Frank, A. J., & Wilson, E. A. (2020). A Silvan Tomkins handbook. Minneapolis, MN: University of Minnesota Press. Project MUSE https://muse.jhu.edu/book/78624

Fritz, S. M. (2020). Our human herds: The theory of dual morality (D. Morel, Ed.). Columbus, OH: Gatekeeper Press. https://www.ourhumanherds.com/

Hogan, R. (1970). A dimension of moral judgment. Journal of Consulting and Clinical Psychology, 35(2), 205-212. https://doi.org/10.1037/h0030095

Hogan, R., Johnson, J. A., & Emler, N. P. (1978). A socioanalytic theory of moral development. In W. Damon (Ed.), New directions for child development: Vol. 2. Moral development (pp. 1-18). San Francisco: Jossey-Bass. https://doi.org/10.1002/cd.23219780203

Nilsson, A., & Jost, J. T. (2020) Rediscovering Tomkins’ polarity theory: Humanism, normativism, and the psychological basis of left-right ideological conflict in the U.S. and Sweden. PLoS ONE 15(7): e0236627. https://doi.org/10.1371/journal.pone.0236627

Pinker, S. (2011). The better angels of our nature. New York, NY: Viking.

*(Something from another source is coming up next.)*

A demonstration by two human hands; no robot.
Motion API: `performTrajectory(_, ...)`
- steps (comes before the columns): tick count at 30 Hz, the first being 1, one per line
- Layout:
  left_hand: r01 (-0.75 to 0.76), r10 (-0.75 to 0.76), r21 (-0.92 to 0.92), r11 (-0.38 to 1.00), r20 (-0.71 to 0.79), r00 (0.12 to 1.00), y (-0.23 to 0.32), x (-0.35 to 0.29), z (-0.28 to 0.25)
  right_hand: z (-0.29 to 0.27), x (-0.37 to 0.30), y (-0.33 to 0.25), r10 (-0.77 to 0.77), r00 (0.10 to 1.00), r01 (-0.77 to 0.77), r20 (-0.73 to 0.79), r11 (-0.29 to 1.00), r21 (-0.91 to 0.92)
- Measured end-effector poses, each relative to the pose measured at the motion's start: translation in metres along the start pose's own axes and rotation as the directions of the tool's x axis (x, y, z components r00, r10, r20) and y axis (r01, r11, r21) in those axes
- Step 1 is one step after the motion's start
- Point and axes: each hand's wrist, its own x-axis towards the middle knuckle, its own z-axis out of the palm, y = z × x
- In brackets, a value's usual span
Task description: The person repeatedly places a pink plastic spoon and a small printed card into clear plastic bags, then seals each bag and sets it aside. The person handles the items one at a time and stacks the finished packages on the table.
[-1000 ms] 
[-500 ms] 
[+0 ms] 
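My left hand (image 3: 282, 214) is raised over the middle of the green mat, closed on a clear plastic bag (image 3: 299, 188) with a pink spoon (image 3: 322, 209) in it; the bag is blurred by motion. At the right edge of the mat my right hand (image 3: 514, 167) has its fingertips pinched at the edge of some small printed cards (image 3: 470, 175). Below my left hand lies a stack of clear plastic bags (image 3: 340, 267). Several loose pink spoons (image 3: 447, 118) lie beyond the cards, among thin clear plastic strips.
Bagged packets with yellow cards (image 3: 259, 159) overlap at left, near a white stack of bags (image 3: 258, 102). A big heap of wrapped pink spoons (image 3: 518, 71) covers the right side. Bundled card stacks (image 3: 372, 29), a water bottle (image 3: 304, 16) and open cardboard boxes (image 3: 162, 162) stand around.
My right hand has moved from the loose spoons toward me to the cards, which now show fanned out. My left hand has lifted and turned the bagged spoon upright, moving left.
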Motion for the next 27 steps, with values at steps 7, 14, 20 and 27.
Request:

Tomkins, S. (1963). Left and right: A basic dimension of ideology and personality. In R. White (Ed.) & K. F. Bruner (Collaborator), The study of lives: Essays on personality in honor of Henry A. Murray (pp. 389–411). New York, NY: Atherton. https://doi.org/10.1037/12238-017

Tomkins, S. (1965) Affect and the psychology of knowledge. In S. Tomkins & C. Izard (Eds.), Affect, cognition and personality: Empirical studies (pp. 72–97). New York, NY: Springer.